Computer Science and Ethical Responsibility


Embedded Ethics in CS106B

You are now halfway through CS106B – congratulations! Being aware of your ethical responsibilities as a computer scientist and practicing evaluating your work in the social context of its use is a critical skill to have as you move on from CS106B. For this reason, the final part of this week's assignment uses data analysis and recursive backtracking to ground a discussion of gerrymandering, disenfranchisement, and civic responsibility. Our hope is that by introducing ethical reflection early in computer science education, we can help the next generation of software developers and computer science researchers—which includes you!—to make choices based on an understanding of the potential social implications of their work and to help everyone who takes CS106B to be an informed citizen who advocates for others.

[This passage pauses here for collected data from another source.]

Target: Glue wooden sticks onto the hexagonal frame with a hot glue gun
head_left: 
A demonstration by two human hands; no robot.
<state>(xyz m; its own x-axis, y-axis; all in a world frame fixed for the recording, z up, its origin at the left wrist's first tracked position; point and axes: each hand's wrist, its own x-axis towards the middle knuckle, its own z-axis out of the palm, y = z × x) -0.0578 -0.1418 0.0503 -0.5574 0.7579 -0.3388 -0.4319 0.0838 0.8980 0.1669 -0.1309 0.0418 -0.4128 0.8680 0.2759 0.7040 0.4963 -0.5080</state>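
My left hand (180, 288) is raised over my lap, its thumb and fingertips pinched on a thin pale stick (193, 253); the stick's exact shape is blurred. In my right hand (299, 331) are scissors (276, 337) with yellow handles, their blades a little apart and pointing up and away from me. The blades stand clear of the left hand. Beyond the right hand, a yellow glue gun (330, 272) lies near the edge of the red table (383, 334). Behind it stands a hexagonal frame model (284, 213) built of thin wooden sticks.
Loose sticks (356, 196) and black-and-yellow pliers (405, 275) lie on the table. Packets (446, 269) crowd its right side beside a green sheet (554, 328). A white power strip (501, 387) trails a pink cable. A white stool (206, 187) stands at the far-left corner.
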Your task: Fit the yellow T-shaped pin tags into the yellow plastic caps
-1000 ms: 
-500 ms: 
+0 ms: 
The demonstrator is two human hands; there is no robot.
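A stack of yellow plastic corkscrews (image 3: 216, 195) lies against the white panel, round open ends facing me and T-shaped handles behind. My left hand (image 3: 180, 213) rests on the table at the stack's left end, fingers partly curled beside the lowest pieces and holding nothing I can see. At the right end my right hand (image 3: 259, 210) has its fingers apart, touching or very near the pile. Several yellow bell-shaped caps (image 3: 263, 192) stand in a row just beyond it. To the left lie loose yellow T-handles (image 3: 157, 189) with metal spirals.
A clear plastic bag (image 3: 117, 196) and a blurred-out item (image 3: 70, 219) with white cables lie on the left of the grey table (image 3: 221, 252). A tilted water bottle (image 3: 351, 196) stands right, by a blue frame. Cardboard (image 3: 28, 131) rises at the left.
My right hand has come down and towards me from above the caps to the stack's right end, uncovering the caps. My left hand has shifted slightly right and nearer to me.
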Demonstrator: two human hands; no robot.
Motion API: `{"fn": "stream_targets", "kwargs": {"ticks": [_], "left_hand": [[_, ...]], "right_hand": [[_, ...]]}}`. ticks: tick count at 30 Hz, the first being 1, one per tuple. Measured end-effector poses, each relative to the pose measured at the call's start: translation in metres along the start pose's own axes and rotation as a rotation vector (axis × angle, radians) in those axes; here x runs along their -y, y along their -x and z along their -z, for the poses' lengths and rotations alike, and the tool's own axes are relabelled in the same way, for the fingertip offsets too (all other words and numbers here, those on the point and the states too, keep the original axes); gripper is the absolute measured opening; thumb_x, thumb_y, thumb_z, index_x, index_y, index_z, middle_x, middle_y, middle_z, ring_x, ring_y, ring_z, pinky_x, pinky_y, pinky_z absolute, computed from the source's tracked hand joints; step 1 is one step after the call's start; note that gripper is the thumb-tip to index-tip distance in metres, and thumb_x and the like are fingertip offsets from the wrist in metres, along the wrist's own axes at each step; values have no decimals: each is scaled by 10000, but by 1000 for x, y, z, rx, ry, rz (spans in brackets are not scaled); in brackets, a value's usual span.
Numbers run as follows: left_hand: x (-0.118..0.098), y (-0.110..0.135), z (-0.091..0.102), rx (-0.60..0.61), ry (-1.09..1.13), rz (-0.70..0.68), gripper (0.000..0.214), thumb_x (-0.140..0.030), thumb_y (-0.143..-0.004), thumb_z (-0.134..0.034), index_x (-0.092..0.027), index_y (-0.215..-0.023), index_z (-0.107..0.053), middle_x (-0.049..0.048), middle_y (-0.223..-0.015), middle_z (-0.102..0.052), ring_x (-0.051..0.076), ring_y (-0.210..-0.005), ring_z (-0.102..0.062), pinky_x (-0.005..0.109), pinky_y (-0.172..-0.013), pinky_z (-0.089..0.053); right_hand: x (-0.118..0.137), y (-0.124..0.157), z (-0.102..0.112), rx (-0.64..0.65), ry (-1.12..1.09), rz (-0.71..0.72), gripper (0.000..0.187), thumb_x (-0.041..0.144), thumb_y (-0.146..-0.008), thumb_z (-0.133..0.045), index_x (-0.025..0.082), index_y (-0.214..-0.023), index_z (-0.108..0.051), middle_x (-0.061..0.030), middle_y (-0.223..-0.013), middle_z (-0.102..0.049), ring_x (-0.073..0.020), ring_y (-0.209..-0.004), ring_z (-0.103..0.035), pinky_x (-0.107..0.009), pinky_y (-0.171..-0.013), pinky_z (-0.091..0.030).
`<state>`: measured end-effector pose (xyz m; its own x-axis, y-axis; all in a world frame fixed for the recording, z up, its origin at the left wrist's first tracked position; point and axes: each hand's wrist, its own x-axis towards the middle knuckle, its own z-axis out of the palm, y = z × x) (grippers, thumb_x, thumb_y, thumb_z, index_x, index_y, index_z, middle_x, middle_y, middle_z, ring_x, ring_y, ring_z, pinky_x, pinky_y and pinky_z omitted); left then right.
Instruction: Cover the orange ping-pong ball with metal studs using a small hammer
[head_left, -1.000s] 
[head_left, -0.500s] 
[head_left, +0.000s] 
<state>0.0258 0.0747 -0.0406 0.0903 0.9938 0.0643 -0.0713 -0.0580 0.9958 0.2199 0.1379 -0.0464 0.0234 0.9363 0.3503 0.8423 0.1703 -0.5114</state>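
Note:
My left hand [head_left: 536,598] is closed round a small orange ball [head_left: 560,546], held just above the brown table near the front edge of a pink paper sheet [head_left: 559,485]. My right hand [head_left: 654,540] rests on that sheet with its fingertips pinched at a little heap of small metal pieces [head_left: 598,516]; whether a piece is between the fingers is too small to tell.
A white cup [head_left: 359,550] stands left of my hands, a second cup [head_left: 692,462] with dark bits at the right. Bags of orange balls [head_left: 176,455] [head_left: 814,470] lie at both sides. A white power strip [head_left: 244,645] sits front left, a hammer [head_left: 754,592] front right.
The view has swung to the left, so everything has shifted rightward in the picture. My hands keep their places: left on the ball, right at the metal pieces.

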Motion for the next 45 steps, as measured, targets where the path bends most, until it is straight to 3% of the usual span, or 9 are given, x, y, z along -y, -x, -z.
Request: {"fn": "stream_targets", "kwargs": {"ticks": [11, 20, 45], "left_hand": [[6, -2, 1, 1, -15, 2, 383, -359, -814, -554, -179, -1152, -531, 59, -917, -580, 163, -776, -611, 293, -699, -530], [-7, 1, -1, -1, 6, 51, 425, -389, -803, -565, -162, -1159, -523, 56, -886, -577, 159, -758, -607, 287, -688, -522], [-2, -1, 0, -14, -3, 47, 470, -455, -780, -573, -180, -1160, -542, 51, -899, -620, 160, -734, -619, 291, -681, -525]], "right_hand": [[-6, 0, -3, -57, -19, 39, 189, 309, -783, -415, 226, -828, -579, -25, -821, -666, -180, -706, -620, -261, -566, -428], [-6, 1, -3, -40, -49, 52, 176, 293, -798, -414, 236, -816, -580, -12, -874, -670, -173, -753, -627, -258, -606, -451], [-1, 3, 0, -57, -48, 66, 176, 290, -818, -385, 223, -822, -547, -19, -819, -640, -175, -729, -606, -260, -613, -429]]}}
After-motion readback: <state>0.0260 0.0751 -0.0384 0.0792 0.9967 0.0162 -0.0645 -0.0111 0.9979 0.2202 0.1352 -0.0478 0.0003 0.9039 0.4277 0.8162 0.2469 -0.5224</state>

A Brief Introduction to Gerrymandering

The electoral system in the United States relies on the concept of districting, which involves splitting states into smaller, geographically contiguous districts of equal population. Each district elects representatives to the national legislative body. Accurate and fair districting is critical to ensure that voters are represented by their government representatives.

Historically, a simple districting process – divide a map into equally-sized and reasonably-shaped chunks, perhaps based on existing counties – typically led to district maps that correctly captured the distribution of voters within the state and thus reflected their preferences. In most other countries and some U.S. states, this is still the case, thanks to maps drawn by non-partisan election officials. (Note: It is important to remember that for much of the U.S.'s history many people were excluded from voting, and thus “fair districting” of voters often did not reflect the preferences of all adults who lived within the state.)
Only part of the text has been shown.